[EXERCISE] Write out again, exactly as they appear, the lines from the start of the data below through the line with "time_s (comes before"; no pictures.

[Extracted records]
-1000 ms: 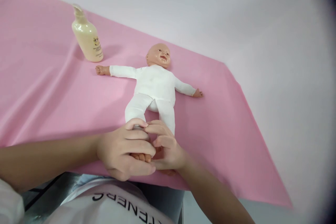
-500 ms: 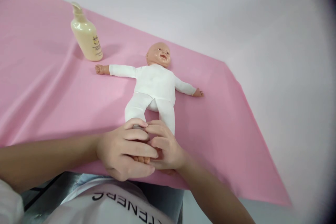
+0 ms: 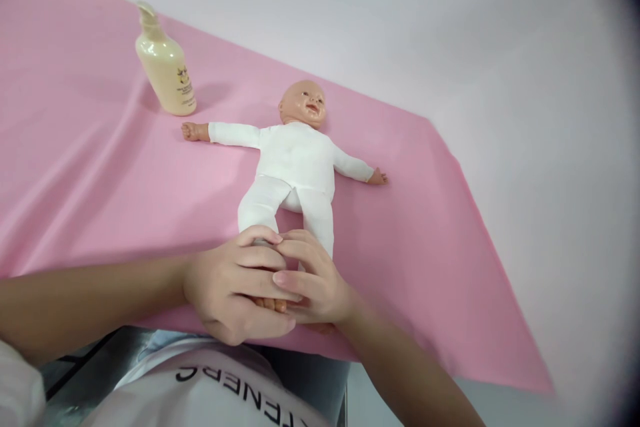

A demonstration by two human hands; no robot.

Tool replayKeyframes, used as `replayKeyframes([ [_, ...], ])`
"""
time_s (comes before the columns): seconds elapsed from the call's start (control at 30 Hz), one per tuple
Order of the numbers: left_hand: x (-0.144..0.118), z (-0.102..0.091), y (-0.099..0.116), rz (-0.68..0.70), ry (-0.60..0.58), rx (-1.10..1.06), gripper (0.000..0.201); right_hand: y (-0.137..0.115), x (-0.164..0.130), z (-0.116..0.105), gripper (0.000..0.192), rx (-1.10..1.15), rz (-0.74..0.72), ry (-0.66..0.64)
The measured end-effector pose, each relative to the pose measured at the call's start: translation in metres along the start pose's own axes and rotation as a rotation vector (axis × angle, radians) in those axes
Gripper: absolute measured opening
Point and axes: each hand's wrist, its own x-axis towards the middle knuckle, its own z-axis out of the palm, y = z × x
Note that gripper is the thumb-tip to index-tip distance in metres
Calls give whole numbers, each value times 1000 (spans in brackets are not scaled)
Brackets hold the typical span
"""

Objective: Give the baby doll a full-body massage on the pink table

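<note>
A baby doll (image 3: 295, 163) in a white bodysuit lies on its back on a pink cloth (image 3: 100, 167), arms spread, head toward the far side. My left hand (image 3: 227, 290) wraps around the doll's foot at the near end of its left-side leg. My right hand (image 3: 315, 280) closes on the same foot from the right, its fingers overlapping those of my left hand. The doll's toes peek out between my palms; most of the foot is hidden.
A cream pump bottle (image 3: 164, 65) stands upright on the cloth, beyond the doll's outstretched arm at the left. The cloth's right edge drops off at the table side; a pale wall lies behind. My white printed shirt fills the bottom of the view.
My right fingers have shifted slightly over my left hand around the doll's foot. The doll and the bottle have stayed where they were.
</note>
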Motion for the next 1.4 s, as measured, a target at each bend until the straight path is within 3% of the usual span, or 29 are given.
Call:
replayKeyframes([
  [0.13,4,0,1,-5,47,-24,26,1,0,0,26,2,6,-15],
  [0.4,2,-2,-7,77,-16,-12,19,2,-2,3,21,16,23,16],
  [0.6,8,-1,-1,15,17,-13,21,0,-5,2,23,-28,47,-49],
  [0.97,5,-2,-2,54,12,0,21,-2,-2,2,21,-41,34,-7],
  [1.13,3,-2,0,-28,-17,13,33,-3,-3,3,23,-91,62,-17],
  [1.27,5,-2,-1,-19,-54,17,24,-3,-5,3,29,-114,91,-120],
  [1.4,11,-4,-4,84,-42,4,16,-4,-3,3,27,-74,88,-47],
])
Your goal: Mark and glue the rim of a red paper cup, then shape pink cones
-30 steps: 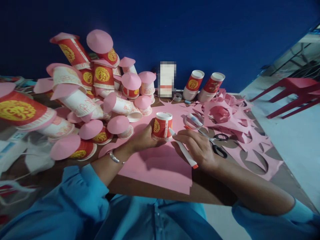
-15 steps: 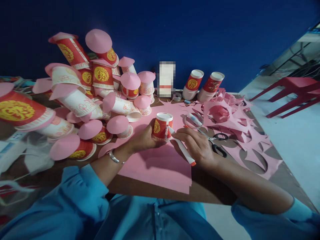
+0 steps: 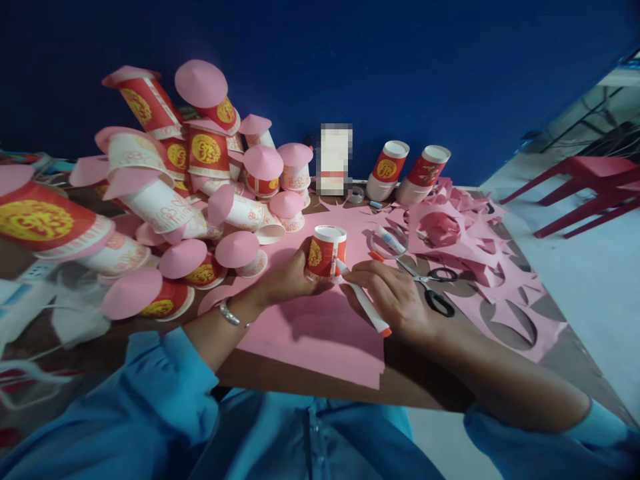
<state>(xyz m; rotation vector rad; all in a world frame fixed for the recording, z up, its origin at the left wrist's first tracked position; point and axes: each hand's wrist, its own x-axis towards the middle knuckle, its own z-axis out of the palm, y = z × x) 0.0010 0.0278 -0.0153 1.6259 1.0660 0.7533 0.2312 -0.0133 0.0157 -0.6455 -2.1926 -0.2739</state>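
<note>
My left hand (image 3: 293, 277) is wrapped round a red and white paper cup (image 3: 326, 253) with a yellow emblem, held bottom up above pink paper sheets (image 3: 310, 340). In my right hand (image 3: 393, 297) is a white marker pen (image 3: 369, 308) with an orange end. Its tapered tip is at the cup's lower right side; whether it touches cannot be made out. A small orange piece (image 3: 377, 256), possibly a cap, shows just beyond the right fingers. Black-handled scissors (image 3: 425, 279) lie open beside that hand, near a glue tube (image 3: 389, 239) inside a clear ring.
Cups with pink cone tops (image 3: 237, 249) are heaped on the left. Two cup stacks (image 3: 387, 170) stand against the blue wall, beside a blurred white box (image 3: 334, 160). Pink paper offcuts (image 3: 480, 250) cover the table's right side. A red stool (image 3: 595, 180) stands on the floor beyond.
The marker pen's tip has moved slightly down along the cup's side with my right hand. The left hand keeps its hold on the cup. The view has shifted slightly.
</note>
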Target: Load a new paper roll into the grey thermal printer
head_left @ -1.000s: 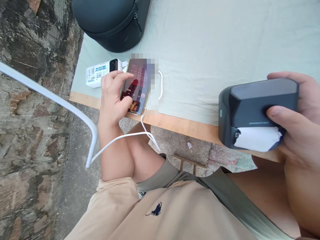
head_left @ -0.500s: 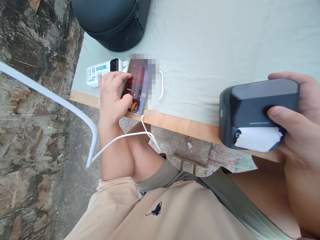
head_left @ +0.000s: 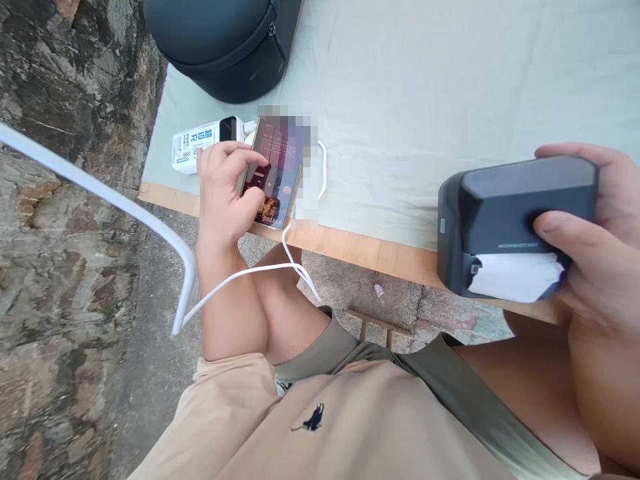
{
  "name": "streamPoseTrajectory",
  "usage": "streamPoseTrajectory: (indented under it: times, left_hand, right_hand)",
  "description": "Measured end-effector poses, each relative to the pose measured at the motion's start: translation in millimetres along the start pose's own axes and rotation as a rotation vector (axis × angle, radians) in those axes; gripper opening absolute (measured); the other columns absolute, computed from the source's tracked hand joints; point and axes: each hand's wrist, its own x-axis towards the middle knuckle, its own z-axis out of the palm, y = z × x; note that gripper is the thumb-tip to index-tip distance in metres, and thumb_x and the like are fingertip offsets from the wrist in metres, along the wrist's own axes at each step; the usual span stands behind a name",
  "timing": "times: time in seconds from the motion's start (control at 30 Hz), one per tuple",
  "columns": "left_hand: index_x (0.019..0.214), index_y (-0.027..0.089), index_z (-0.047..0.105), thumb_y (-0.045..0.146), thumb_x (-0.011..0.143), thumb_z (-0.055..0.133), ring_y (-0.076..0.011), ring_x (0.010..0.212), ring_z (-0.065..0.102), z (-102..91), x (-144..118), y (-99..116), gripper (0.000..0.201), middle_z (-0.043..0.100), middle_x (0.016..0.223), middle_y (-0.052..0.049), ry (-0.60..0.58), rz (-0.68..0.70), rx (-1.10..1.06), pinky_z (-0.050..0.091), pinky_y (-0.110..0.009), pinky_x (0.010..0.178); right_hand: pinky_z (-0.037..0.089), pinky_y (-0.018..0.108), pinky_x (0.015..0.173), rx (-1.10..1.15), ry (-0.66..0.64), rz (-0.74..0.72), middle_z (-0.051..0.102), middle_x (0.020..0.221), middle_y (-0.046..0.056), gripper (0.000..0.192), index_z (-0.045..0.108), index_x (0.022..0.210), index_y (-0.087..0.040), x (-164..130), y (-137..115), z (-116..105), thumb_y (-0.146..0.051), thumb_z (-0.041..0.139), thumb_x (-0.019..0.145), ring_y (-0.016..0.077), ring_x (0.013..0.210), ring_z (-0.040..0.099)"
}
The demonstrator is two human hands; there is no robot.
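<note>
A smartphone (head_left: 273,177) with a lit screen lies at the table's near edge, its right side blurred out by pixel blocks. Over its left side is my left hand (head_left: 226,190), fingers apart, the index fingertip on or just above the screen and the thumb near the lower left part. Beside that hand lies a white power bank (head_left: 193,143) with a dark display end and a plug in it. Far to the right, my right hand (head_left: 595,260) grips a dark grey small printer (head_left: 525,193), thumb on top. White paper (head_left: 517,277) with a ragged edge shows at its front.
A black zippered case (head_left: 225,50) stands at the back left on the pale cloth (head_left: 425,87). A white cable (head_left: 250,270) hangs over the wooden table edge (head_left: 350,247), and a thicker white cord (head_left: 125,193) crosses the left. Rough stone wall (head_left: 65,267) borders the left side.
My left index finger has moved slightly down and right over the phone, and the picture on the screen has changed. The right hand and printer have stayed nearly still.
</note>
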Motion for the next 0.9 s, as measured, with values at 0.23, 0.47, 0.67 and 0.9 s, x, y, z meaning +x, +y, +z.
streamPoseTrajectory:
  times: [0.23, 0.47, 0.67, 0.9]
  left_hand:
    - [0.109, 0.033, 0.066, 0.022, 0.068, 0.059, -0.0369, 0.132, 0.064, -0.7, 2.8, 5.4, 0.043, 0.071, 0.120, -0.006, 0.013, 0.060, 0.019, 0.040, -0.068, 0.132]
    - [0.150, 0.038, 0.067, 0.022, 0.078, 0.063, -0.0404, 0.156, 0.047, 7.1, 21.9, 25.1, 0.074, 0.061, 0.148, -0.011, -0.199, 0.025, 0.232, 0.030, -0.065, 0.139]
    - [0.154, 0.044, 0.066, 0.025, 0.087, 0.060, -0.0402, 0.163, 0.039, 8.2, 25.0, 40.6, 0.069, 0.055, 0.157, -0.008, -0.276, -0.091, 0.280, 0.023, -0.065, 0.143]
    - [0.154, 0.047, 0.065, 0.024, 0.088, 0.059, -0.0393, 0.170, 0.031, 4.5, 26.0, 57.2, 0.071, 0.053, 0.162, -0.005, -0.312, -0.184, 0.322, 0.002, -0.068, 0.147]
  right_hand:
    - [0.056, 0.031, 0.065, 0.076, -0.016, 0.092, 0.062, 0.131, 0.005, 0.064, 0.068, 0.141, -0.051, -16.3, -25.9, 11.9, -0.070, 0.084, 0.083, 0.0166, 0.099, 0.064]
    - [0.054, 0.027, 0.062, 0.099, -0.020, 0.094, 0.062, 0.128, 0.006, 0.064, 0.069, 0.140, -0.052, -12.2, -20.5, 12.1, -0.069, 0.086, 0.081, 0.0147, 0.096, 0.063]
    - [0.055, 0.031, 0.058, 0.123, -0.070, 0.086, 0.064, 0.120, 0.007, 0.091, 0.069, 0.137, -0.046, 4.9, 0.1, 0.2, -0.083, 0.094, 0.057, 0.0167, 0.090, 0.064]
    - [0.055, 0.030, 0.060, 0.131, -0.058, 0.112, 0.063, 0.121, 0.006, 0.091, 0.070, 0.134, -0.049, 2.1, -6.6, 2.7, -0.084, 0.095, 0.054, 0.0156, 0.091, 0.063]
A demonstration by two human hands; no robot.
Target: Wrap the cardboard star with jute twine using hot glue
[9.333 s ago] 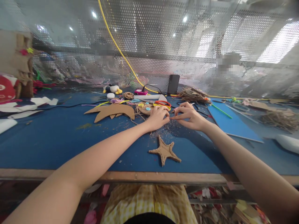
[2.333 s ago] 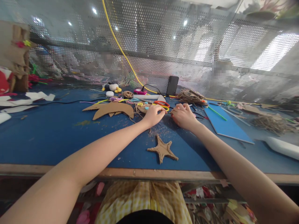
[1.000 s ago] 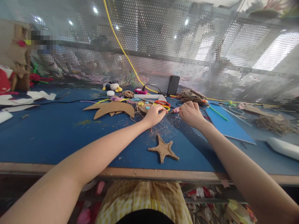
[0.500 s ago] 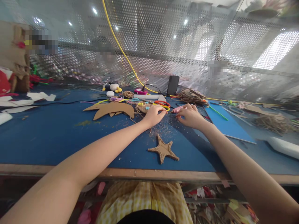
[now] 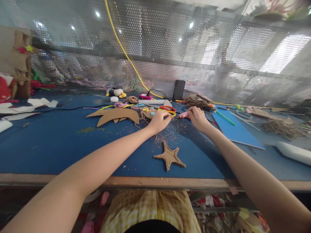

[ANSWER SECTION]
-1000 ms: 
-500 ms: 
+0 ms: 

A demonstration by two human hands; no robot.

Tool replayKeyframes, used as `replayKeyframes([ [_, ...], ])`
"""
time_s (comes before the columns): seconds elapsed from the call's start (control at 30 Hz), one per tuple

No further output remains.